Cook the minced shallot briefly.  Deglaze the pan with the wine, scraping up any fond left by the veal.  Let it simmer until the liquid is almost evaporated.  Stir in the sour cream and bring it to a boil.  Let it bubble briefly, less than a minute, while you incorporate the shallot and wine residue into the sour cream.

Remove the skillet from the heat.  Stir in the mustard.

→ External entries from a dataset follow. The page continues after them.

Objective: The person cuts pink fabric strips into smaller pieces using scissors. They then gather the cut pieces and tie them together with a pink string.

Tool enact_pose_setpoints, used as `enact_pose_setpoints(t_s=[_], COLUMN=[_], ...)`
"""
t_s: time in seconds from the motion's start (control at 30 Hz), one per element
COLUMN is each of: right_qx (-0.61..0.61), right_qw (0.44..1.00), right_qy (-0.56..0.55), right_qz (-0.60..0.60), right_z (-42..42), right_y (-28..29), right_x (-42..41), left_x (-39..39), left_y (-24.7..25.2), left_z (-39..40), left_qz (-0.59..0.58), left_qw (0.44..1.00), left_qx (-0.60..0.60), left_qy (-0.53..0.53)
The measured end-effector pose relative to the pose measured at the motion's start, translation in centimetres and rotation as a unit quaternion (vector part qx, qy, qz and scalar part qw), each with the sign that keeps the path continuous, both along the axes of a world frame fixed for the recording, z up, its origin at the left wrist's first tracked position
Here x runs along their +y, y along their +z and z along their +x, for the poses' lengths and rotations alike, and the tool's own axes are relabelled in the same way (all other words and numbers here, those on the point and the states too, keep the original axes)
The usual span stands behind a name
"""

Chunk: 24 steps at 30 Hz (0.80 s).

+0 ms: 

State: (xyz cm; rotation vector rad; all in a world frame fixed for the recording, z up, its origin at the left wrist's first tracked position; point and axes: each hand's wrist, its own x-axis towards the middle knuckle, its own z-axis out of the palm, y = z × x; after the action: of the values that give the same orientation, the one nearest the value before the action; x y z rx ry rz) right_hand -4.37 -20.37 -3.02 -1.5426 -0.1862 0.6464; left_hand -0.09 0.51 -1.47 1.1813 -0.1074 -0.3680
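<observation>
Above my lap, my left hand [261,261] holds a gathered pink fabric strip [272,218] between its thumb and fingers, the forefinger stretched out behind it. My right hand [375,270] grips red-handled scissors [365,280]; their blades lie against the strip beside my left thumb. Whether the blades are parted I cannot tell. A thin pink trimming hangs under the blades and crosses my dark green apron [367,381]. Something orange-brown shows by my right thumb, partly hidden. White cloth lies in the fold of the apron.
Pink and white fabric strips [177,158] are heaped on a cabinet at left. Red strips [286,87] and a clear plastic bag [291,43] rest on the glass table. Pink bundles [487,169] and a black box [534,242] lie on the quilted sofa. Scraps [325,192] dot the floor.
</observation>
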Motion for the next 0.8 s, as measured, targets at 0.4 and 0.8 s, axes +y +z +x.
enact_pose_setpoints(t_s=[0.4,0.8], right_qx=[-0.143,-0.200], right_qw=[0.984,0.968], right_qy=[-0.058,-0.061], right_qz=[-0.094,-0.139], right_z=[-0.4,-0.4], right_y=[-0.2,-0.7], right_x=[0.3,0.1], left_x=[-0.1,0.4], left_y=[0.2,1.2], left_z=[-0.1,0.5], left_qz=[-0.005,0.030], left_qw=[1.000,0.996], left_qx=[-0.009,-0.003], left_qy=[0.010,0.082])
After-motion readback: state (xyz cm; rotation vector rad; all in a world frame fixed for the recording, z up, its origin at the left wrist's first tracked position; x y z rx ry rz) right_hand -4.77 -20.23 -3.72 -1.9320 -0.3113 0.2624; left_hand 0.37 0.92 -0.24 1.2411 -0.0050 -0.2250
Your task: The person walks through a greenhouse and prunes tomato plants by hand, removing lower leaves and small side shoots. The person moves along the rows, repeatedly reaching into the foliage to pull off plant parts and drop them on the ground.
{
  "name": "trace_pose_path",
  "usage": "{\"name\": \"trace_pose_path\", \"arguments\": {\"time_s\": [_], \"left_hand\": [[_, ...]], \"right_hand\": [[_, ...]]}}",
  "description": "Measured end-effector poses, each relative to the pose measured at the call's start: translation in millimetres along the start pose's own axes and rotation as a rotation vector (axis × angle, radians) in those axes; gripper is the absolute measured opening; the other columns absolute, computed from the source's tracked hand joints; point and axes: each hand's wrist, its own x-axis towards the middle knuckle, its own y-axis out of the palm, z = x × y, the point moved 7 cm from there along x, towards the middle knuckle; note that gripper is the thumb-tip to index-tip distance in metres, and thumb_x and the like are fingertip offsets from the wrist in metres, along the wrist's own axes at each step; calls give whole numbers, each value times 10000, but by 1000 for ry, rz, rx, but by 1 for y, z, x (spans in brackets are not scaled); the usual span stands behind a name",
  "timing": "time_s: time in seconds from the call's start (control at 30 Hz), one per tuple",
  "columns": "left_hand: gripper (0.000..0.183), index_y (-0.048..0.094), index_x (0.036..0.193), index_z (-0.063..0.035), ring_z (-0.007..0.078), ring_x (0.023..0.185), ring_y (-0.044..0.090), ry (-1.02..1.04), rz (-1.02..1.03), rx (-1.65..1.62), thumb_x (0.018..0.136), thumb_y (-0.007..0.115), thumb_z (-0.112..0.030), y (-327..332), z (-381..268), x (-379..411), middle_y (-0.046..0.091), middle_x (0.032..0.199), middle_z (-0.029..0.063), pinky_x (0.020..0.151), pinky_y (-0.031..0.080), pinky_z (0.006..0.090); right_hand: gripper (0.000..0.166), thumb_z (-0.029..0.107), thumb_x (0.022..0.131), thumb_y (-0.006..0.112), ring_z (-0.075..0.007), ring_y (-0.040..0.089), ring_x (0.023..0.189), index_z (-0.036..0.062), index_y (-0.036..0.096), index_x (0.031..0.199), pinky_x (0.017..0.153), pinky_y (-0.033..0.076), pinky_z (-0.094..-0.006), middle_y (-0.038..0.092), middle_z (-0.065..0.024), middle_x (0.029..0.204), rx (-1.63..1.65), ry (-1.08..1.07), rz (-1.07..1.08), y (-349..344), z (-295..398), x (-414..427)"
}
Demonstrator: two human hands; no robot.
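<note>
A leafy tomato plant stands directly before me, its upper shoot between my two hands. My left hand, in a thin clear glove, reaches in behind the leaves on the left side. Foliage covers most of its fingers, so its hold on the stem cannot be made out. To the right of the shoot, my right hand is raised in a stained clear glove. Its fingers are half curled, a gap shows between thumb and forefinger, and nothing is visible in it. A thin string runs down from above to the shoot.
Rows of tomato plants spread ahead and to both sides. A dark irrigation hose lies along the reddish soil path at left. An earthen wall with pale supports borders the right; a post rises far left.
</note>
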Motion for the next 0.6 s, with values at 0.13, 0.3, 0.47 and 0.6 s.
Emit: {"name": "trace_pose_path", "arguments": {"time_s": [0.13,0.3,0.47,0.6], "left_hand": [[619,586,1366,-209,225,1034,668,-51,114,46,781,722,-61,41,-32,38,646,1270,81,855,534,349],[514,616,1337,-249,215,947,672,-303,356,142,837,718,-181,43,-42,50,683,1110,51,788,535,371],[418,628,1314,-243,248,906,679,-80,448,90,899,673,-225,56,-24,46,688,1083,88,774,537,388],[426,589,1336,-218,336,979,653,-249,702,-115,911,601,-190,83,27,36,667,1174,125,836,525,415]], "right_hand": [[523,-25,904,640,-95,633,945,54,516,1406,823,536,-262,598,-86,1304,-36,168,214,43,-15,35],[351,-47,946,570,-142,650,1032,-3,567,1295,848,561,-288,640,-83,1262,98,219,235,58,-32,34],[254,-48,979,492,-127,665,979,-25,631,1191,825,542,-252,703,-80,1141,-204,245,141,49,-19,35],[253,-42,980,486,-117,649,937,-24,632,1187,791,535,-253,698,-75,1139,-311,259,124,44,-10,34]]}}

Spoon the mustard sauce over plated veal.

Bon temps!




Pork Roast with Baked Beans

December 11, 2017 – It is true that beans were cultivated throughout the Americas for thousands of years before the arrival of the Europeans.  I have written before about the Three Sisters method of cultivation used by the First Americans.  Corn, providing a stalk for beans to climb; beans, injecting nitrogen needed by the corn into the soil; and squash, offering shade thereby slowing the evaporation of water from the soil and also keeping predators away with their sticky, disagreeable leaves.  (

While the Narragansett, Penobscot, and Iriquois who met the first Europeans landing in North America did introduce them to the small white bean we now sometimes call Navy beans, the Europeans had been growing many other varieties of beans themselves for centuries.  The first written mention of the well known French peasant dish cassoulet was in 1355 as the Europeans were flailing away at each other during the One Hundred Years War.  The cassoulet, named for the conical clay bean pot called a cassole, usually included pork or mutton.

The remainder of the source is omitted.